Shared Memory and Synchronisation

Following our example of vector addition in the previous section, you may be left wondering what the point of making a distinction between blocks and threads is. This section should make this clear.

You may recall from "Some Background on GPUs" that GPUs are composed of grids of blocks, where each block contains threads. In the drawing below, we have deployed a grid of 16 blocks each containing 16 threads (@cuda threads = 16, blocks = 16).

In addition to threads, each block contains shared memory. Shared memory is memory which can be read and written to by all the threads in a given block. Shared memory cannot be accessed by threads not in the specified block. This is illustrated in the diagram below.

In the code we wrote for vector addition, we did not use shared memory. Instead we used global memory. Global memory can be accessed from all threads, regardless of what block they live in, but has the disadvantage of taking a lot longer to read from compared with shared memory. There are two main reasons we might use shared memory in a program:

It can be useful to have threads which can 'communicate' with each other via shared memory.
If we have a kernel that frequently has to read from memory, it might be quicker to have it read from shared rather than global memory (but this very much depends on your particular algorithm).
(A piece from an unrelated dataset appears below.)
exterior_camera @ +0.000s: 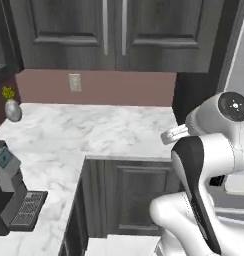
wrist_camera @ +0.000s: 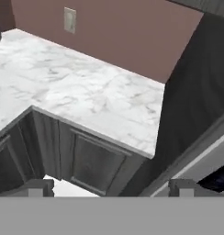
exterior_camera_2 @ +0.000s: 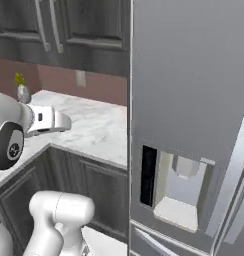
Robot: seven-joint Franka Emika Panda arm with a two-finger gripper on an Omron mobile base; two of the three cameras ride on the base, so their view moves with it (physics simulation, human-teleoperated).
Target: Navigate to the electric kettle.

Of course, there is an obvious potential disadvantage to using shared memory. Giving multiple threads the capability to read and write from the same memory is potentially powerful. However it is also potentially dangerous. Now it is possible for threads to try to write to the same location in memory simultaneously. If we want there to be a dependency between threads, where thread A reads the results written by thread B, there is no automatic guarantee that thread A will not try to read the results before thread B has written them. We need a method to synchronise threads so this type of situation can be avoided. Fortunately, such a method exists as part of CUDAnative.

Vector Dot Product

We will use a vector dot product to explore some of the ideas introduced above. A vector dot product is when each of the elements of a vector is multiplied by the corresponding element in a second vector. Then, all of the multiplied elements are added together to give a single number as a result.

As before, we begin our script by loading the Julia packages we need to write GPU compatible code.

using CuArrays, CUDAnative, CUDAdrv

Next, we need to write the kernel. It is a lot to take in, but do not worry, we will go through it step by step.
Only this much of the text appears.